- [Exercise instructions] Every entry needs to be duplicated exactly.

___ Study material ___

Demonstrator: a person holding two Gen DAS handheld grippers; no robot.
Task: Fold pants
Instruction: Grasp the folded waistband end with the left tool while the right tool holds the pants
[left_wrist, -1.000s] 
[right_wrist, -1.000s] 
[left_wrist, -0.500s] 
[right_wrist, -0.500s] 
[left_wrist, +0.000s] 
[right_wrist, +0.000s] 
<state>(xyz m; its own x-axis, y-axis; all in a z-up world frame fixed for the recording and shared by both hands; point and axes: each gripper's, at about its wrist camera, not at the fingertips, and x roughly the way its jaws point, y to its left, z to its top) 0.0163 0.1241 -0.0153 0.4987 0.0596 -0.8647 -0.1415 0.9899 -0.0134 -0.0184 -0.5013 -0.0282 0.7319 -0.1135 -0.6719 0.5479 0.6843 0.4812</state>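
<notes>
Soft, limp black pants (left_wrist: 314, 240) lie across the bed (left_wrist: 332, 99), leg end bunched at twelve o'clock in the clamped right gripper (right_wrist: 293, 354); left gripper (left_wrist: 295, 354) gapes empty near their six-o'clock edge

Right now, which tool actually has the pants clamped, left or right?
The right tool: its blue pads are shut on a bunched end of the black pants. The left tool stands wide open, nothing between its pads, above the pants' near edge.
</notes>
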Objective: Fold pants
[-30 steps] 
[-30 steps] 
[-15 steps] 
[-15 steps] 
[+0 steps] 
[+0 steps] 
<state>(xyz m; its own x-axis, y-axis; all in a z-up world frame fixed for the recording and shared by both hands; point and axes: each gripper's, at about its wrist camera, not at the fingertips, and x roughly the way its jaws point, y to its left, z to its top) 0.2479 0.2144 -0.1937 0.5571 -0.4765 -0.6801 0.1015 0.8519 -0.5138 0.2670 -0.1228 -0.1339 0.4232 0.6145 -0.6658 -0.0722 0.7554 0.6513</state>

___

- [Written reply]
Demonstrator: a person holding two Gen DAS handheld grippers; no robot.
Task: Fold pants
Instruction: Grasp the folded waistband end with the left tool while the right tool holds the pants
[left_wrist, -1.000s] 
[right_wrist, -1.000s] 
[left_wrist, -0.500s] 
[right_wrist, -0.500s] 
[left_wrist, +0.000s] 
[right_wrist, +0.000s] 
<state>(xyz m; its own x-axis, y-axis; all in a z-up world frame fixed for the recording and shared by both hands; point and axes: each gripper's, at about its wrist camera, not at the fingertips, and x roughly the way its jaws point, y to its left, z to its top) 0.0163 0.1241 -0.0153 0.4987 0.0596 -0.8647 -0.1415 0.9899 -0.0134 -0.0184 -0.5013 -0.0282 0.7319 -0.1135 -0.6719 0.5479 0.6843 0.4812</state>
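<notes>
Soft, limp black pants (left_wrist: 314, 240) lie across the bed (left_wrist: 332, 99), leg end bunched at twelve o'clock in the clamped right gripper (right_wrist: 293, 354); left gripper (left_wrist: 295, 354) gapes empty near their six-o'clock edge

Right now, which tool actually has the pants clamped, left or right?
The right tool: its blue pads are shut on a bunched end of the black pants. The left tool stands wide open, nothing between its pads, above the pants' near edge.
</notes>
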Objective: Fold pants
[-30 steps] 
[-30 steps] 
[-15 steps] 
[-15 steps] 
[+0 steps] 
[+0 steps] 
<state>(xyz m; its own x-axis, y-axis; all in a z-up world frame fixed for the recording and shared by both hands; point and axes: each gripper's, at about its wrist camera, not at the fingertips, and x roughly the way its jaws point, y to its left, z to its top) 0.2479 0.2144 -0.1937 0.5571 -0.4765 -0.6801 0.1015 0.8519 -0.5138 0.2670 -0.1228 -0.1339 0.4232 0.6145 -0.6658 -0.0722 0.7554 0.6513</state>

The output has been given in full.